* [WHAT NEEDS TO BE DONE]:
Everything in the listing below needs to be retyped exactly.

EXERCISE DATA section start

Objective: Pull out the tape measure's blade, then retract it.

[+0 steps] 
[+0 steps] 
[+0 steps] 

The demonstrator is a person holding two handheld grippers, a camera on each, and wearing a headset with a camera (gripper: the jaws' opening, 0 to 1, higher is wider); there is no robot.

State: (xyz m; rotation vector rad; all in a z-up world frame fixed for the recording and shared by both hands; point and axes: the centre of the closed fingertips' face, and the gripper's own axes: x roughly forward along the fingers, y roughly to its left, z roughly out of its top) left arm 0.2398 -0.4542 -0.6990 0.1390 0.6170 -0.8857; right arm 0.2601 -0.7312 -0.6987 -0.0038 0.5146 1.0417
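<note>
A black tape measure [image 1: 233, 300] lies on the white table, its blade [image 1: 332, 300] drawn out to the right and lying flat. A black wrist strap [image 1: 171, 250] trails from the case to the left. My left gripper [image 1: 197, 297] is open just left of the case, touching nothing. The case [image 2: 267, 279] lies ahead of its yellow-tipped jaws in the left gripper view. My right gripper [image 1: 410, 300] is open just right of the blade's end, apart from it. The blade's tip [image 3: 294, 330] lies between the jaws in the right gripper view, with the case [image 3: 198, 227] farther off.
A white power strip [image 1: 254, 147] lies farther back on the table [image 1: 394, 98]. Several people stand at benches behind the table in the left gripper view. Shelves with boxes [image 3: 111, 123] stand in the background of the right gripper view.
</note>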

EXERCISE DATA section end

* [TASK RESPONSE]:
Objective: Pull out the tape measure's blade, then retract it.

[+0 steps] 
[+0 steps] 
[+0 steps] 

The demonstrator is a person holding two handheld grippers, a camera on each, and wearing a headset with a camera (gripper: the jaws' opening, 0 to 1, higher is wider); there is no robot.

State: (xyz m; rotation vector rad; all in a z-up world frame fixed for the recording and shared by both hands; point and axes: the centre of the closed fingertips' face, and the gripper's own axes: x roughly forward along the fingers, y roughly to its left, z roughly out of its top) left arm 0.2398 -0.4542 -0.6990 0.1390 0.6170 -0.8857; right arm 0.2601 -0.7312 -0.6987 -0.0038 0.5146 1.0417
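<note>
A black tape measure [image 1: 233, 300] lies on the white table, its blade [image 1: 332, 300] drawn out to the right and lying flat. A black wrist strap [image 1: 171, 250] trails from the case to the left. My left gripper [image 1: 197, 297] is open just left of the case, touching nothing. The case [image 2: 267, 279] lies ahead of its yellow-tipped jaws in the left gripper view. My right gripper [image 1: 410, 300] is open just right of the blade's end, apart from it. The blade's tip [image 3: 294, 330] lies between the jaws in the right gripper view, with the case [image 3: 198, 227] farther off.
A white power strip [image 1: 254, 147] lies farther back on the table [image 1: 394, 98]. Several people stand at benches behind the table in the left gripper view. Shelves with boxes [image 3: 111, 123] stand in the background of the right gripper view.
</note>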

The exercise calls for nothing more than this answer.